I like Microsoft Edge; I don’t like Microsoft’s attitude toward Microsoft Edge. In case you haven’t tried Edge lately, Microsoft has made incredible strides with the browser, making it more lightweight and functional than ever. It’s odd, then, that the Windows manufacturer seems to have such a chip on its shoulder about users trying to switch to Chrome.
Changing browsers in Windows was already a pain, and now Microsoft has made it even more difficult, with snarky little popups that actually deride your browser choice as you switch.
It’s baffling, to say the least.
Neowin reported on Microsoft’s new tactic, which is passive-aggressive, even by modern online standards. When you open Edge and try to download Chrome (as you might, for example, on a new computer), you’ll now see a variety of popups in the upper-right corner.

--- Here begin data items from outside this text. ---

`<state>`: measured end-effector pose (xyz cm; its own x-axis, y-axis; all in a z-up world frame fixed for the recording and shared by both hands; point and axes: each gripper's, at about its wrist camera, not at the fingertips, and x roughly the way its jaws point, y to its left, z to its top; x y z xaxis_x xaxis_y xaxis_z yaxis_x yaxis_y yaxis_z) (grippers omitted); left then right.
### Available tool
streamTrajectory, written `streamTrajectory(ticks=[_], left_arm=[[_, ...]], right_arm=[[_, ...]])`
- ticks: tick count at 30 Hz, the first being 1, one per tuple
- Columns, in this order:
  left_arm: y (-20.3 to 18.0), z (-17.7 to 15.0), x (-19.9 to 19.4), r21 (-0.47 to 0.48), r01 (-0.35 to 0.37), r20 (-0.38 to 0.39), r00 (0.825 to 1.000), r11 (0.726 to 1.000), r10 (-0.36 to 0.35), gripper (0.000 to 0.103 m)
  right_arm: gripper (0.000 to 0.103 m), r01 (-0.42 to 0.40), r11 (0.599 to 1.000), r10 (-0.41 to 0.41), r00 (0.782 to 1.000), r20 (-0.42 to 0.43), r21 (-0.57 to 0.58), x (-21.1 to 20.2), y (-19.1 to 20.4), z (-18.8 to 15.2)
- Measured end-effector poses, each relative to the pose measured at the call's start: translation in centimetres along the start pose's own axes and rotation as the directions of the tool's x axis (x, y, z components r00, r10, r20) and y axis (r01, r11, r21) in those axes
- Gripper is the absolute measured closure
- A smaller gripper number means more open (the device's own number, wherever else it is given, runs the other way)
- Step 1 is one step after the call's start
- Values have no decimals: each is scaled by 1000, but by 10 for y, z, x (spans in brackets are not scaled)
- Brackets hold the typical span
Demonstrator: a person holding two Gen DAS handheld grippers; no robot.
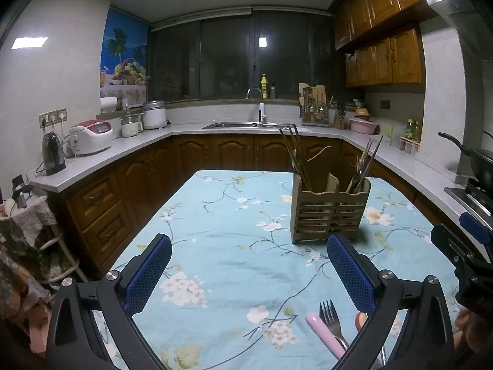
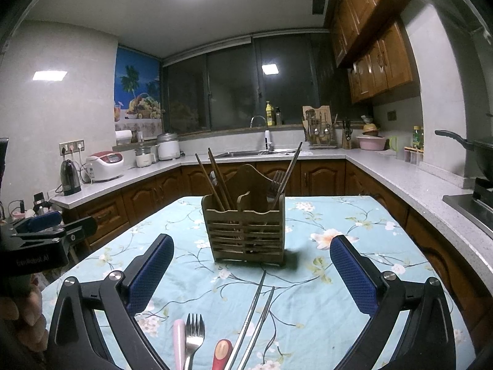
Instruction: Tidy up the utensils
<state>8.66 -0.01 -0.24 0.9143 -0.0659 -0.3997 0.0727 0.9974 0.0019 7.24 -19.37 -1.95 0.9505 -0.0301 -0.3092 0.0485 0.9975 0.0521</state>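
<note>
A slatted wooden utensil holder (image 2: 246,231) stands on the floral tablecloth, with wooden chopsticks in its left slot and a fork and chopsticks in its right slot; it also shows in the left wrist view (image 1: 328,212). Loose on the cloth near me lie a pink handle (image 2: 179,343), a metal fork (image 2: 194,336), a red handle (image 2: 222,353) and metal chopsticks (image 2: 257,317). The left wrist view shows the pink handle (image 1: 323,334) and the fork (image 1: 330,316). My left gripper (image 1: 249,273) is open and empty. My right gripper (image 2: 252,273) is open and empty above the loose utensils.
The table (image 1: 215,215) with its blue cloth sits inside a U-shaped kitchen counter (image 2: 416,178). A sink (image 1: 246,125), rice cookers (image 1: 91,137) and a kettle (image 1: 54,154) stand on it. A stove with a wok (image 2: 480,160) is at right.
</note>
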Motion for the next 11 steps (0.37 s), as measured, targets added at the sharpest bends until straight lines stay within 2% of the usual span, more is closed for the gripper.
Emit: streamTrajectory(ticks=[11], left_arm=[[-2, 2, 3, -1, 8, -3, 1000, 1000, -8, 1]], right_arm=[[1, -1, 1000, 1, 1000, -2, 0, 1, 0, 1]])
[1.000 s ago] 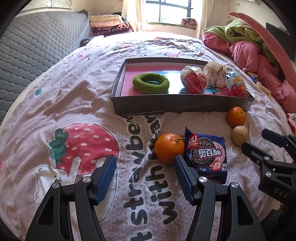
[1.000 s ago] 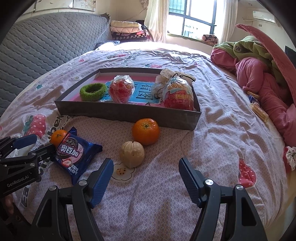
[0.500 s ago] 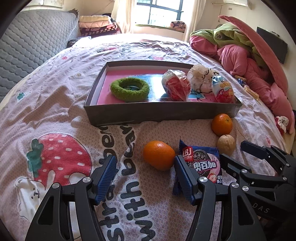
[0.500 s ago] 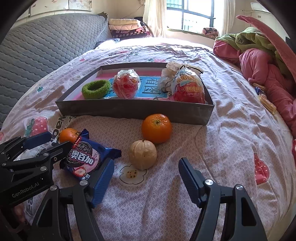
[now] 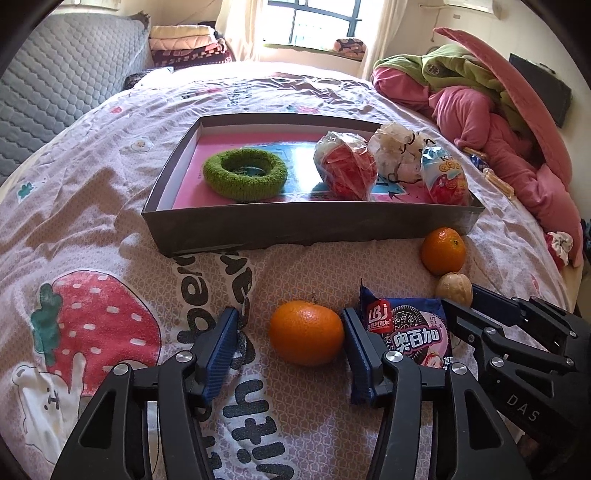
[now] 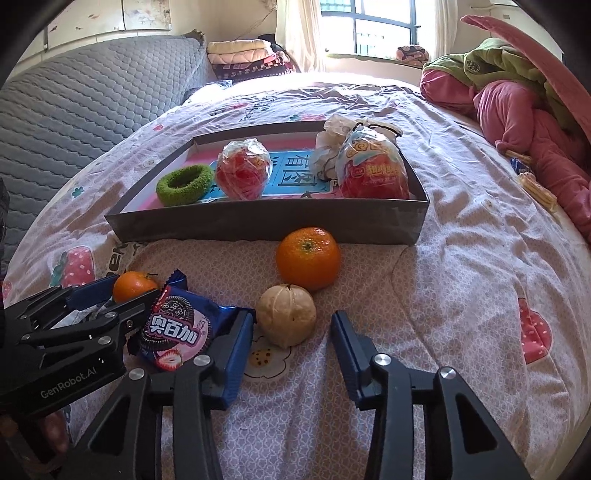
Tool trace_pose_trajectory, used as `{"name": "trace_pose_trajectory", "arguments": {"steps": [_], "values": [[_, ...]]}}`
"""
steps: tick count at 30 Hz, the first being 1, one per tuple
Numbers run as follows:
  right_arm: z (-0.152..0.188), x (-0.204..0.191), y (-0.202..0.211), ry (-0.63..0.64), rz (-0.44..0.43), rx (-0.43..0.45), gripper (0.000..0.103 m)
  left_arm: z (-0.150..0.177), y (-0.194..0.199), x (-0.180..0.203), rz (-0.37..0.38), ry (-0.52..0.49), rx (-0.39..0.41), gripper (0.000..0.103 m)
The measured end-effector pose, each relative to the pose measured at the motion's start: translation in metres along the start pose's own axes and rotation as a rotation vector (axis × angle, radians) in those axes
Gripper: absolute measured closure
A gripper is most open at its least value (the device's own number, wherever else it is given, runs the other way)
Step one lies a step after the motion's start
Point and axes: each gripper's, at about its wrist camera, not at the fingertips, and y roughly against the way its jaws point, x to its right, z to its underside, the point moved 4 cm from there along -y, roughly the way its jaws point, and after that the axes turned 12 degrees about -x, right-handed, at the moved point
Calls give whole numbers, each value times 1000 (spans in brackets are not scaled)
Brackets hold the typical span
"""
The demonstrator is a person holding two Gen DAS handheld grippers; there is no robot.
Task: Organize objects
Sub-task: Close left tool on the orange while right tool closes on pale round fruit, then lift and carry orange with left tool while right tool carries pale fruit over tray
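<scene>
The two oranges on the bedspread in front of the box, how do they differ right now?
The near orange lies between the left gripper's blue pads, beside the cookie packet; the far orange has no gripper around it. The far orange sits close to the grey box with the walnut against it, while the near orange lies well clear of the box. Both are round, bright orange, and lie on the bedspread outside the box.

Home bedroom: bed with printed quilt (image 5: 110, 206), grey padded headboard (image 6: 85, 96), folded blankets (image 5: 184, 38), curtained window (image 5: 314, 20)
</scene>
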Motion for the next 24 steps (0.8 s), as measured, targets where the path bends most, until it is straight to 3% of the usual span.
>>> {"name": "trace_pose_trajectory", "arguments": {"steps": [2,5,17,24], "values": [[0,-1,-1,6,-5,-1,69,0,0,1,7,1,1,54],[0,0,0,4,-11,4,70,1,2,5,15,-6,3,64],[-2,9,9,-28,-42,46,70,4,21,12,-28,5,70,65],[-5,7,22,-1,-49,109,70,4,40,12,-11,60,116,65]]}}
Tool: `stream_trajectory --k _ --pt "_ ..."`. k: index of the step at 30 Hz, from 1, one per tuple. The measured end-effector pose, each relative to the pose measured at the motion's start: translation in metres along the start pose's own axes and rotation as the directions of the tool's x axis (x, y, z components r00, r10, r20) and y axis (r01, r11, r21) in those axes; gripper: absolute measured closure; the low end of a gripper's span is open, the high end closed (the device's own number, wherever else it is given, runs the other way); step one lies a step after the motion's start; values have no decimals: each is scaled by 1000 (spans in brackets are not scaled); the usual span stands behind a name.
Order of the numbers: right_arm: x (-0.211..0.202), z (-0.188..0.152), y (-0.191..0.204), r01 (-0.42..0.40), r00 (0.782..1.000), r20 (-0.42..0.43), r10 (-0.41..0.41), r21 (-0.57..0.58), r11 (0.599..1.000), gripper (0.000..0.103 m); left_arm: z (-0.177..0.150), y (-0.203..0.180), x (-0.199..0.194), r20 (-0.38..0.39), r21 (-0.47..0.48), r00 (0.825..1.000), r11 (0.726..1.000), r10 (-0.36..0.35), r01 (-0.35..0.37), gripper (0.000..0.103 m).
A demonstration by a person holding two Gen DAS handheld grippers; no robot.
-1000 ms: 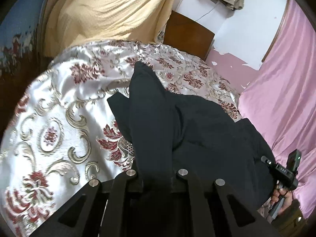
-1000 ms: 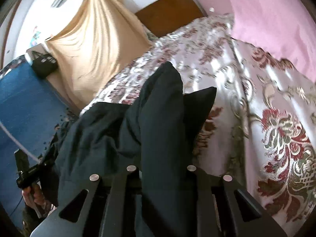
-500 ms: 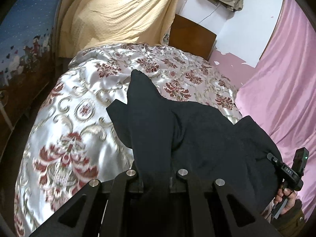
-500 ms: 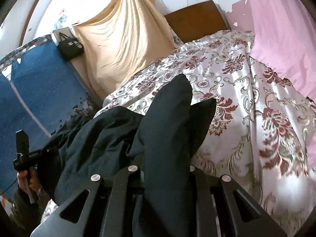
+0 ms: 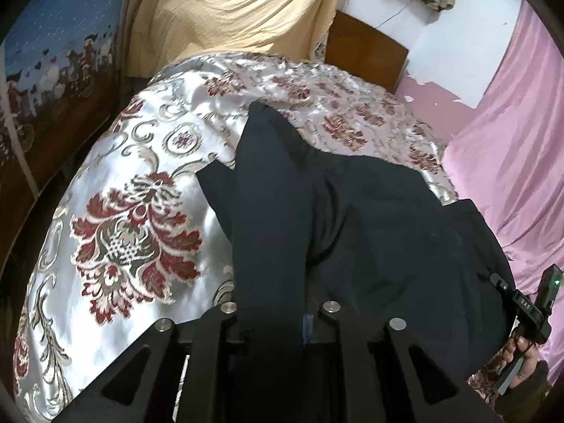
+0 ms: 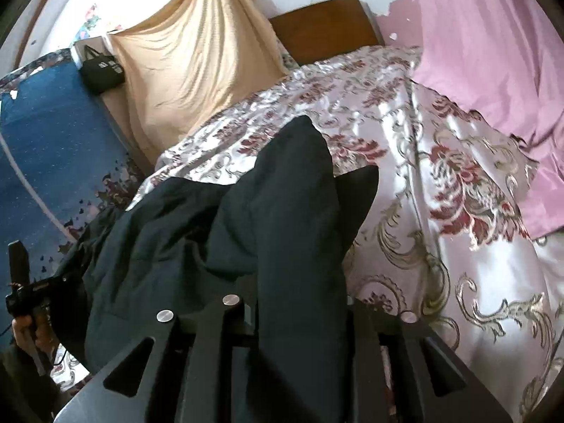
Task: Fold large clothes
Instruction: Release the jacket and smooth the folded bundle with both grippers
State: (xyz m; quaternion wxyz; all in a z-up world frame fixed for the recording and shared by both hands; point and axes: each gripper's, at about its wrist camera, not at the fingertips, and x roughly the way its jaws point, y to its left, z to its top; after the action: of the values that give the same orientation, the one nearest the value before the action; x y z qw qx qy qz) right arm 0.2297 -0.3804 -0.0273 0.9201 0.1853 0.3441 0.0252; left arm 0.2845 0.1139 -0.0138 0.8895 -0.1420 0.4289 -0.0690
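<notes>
Fingers on both sides are easing apart, the left gripper (image 5: 278, 320) and right gripper (image 6: 299, 313) each with a fold of the black garment (image 5: 352, 218) between them. It's draped across the floral bedspread (image 5: 134, 211), stretched between the hands, probably to lay it flat for folding.

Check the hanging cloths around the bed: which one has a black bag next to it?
The beige drape left of the headboard; the black bag sits at its left edge. The pink drape has none.
</notes>
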Motion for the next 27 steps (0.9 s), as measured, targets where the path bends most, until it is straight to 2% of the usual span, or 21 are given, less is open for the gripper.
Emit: stream_trajectory --k 3,4,7,8,9,10,11,13,16,27 --pt "10 -4 -4 51 998 -44 -51 20 998 70 -3 4 7 -47 -9 997 998 65 -66 76" --pt "12 -5 -6 59 997 -58 -57 27 998 62 -3 5 8 -59 -20 995 996 82 -83 73" --pt "15 -10 -8 106 991 -83 -102 38 994 45 -7 15 11 -81 -91 992 991 95 -103 61" --pt "15 -11 -6 118 990 -80 -115 32 993 40 -8 17 10 -83 -105 991 987 110 -118 43" --pt "14 -12 -4 132 989 -77 -130 22 991 25 -9 18 8 -73 -114 989 984 126 -134 27" --pt "12 -14 -1 148 987 -70 -147 7 989 11 -10 19 5 -50 -123 988 981 146 -151 22" --pt "10 -15 1 162 985 -60 -162 -6 987 8 -12 18 2 -31 -126 986 978 163 -165 18" --pt "3 -18 8 192 981 -30 -193 -43 981 7 -16 15 -3 -15 -126 981 973 192 -193 13" --pt "-4 -19 14 211 977 -15 -213 -69 975 7 -21 10 -8 -14 -127 982 974 189 -189 13" --pt "-36 -30 40 202 979 54 -197 -93 975 7 -42 -20 -36 38 -87 978 976 204 -200 13"
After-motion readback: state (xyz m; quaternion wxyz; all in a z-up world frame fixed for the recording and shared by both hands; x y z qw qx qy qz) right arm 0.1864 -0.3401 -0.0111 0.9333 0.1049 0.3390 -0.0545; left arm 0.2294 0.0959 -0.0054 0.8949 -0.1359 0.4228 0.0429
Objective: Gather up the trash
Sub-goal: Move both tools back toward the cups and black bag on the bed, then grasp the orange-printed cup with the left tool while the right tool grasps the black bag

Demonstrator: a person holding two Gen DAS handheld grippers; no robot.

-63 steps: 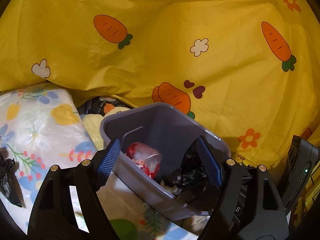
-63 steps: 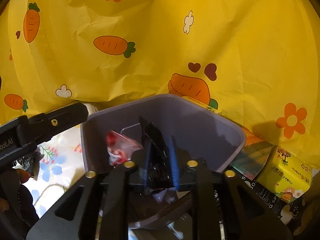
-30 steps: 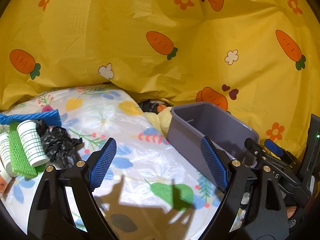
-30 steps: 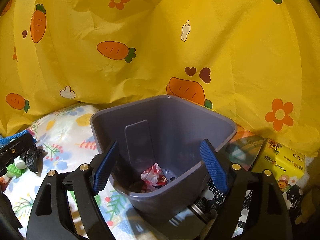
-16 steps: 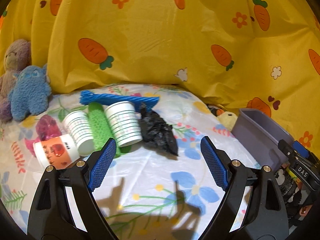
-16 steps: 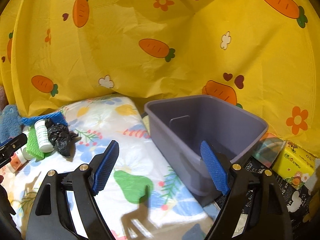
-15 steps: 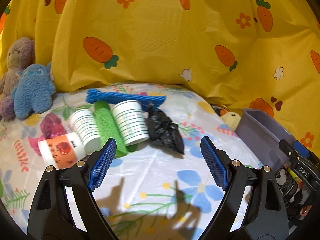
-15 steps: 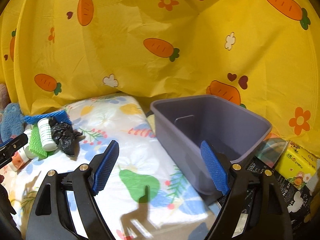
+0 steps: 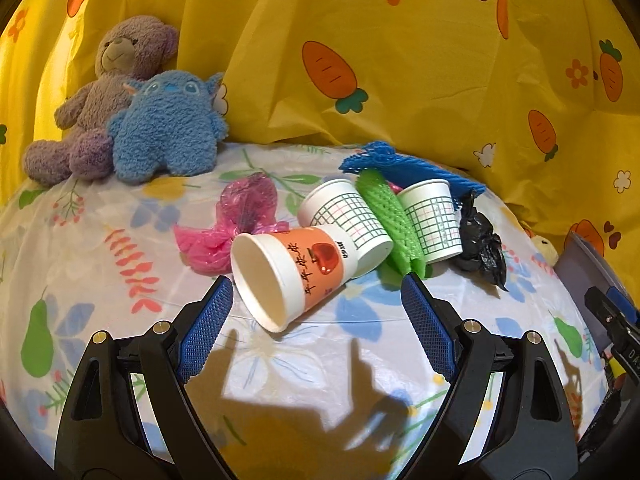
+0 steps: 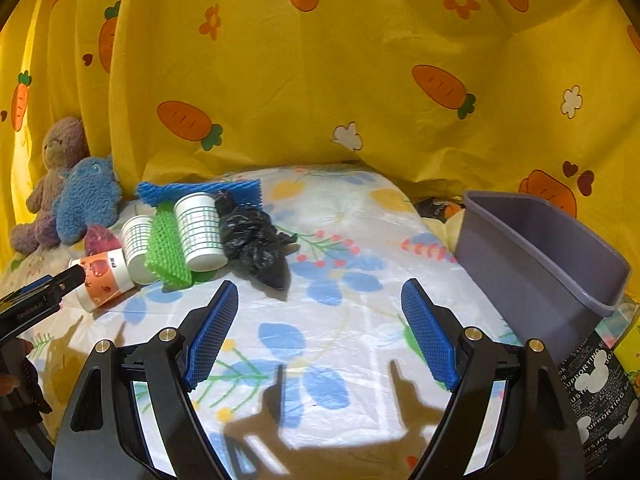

“Microsoft Edge runs on the same technology as Chrome, with the added trust of Microsoft,” proclaims one.
“That browser is so 2008!” exclaims another. “Do you know what’s new? Microsoft Edge.” (The “how do you do, fellow kids?” energy that this one exudes is positively stunning.)
These popups aren’t the only way Microsoft will try to stop you from switching to Chrome. Assuming you search “Chrome” or “browser” on Bing (Edge’s default search engine), you’ll see warnings at the top of the page, explaining that “You’re already browsing in Microsoft Edge,” or “There’s no need to download a new web browser.”
I was able to replicate Neowin’s findings, so it seems like Microsoft is going all-in on the “shaming its users” strategy. It’s bold, if nothing else.
Recall, too, that Microsoft already makes it a pain to switch to Chrome after you’ve installed the program. It's even more painful knowing Chrome is bringing features to help online shoppers save money. If you try to switch your default browser to Chrome, Windows will exhort you to check out Edge first. It’s a tiresome process, particularly if you’re already well-versed in the differences between the two programs. Microsoft made it even harder to avoid the Edge browser in Windows 11, actively shutting down fan-made workarounds that let Windows 11 users select their own browser to open system-level web links, rather than forcing them to open in Edge.
What makes Microsoft’s insistence on Edge so frustrating is that the company doesn’t need to use these hard-sell tactics. Taken on its own merits, Edge is an excellent browser, and arguably better than Chrome. In our tests, Edge routinely performs better than Chrome in terms of resource management, to say nothing of speed or reliability. Microsoft is currently making streamed Xbox games look better in Edge. Now that Edge runs on Chromium, you can essentially transfer every feature you love from Chrome right over.
Granted, a lot of users are going to stick with Chrome no matter what, simply because they’ve become so familiar with it. But you know what? That’s the beauty of a Windows PC. Windows isn’t a walled garden, like macOS. It doesn’t tell you which programs to run, or how you should manage your online resources. Chrome came by its popularity honestly, and if users want to stick with it, that’s their prerogative.
Microsoft is correct that users really should give Edge a shot, and not stick with Chrome simply out of habit. But you know what they say about loving something and setting it free. If Edge is as good as Microsoft thinks it is, users need to be free to discover that for themselves.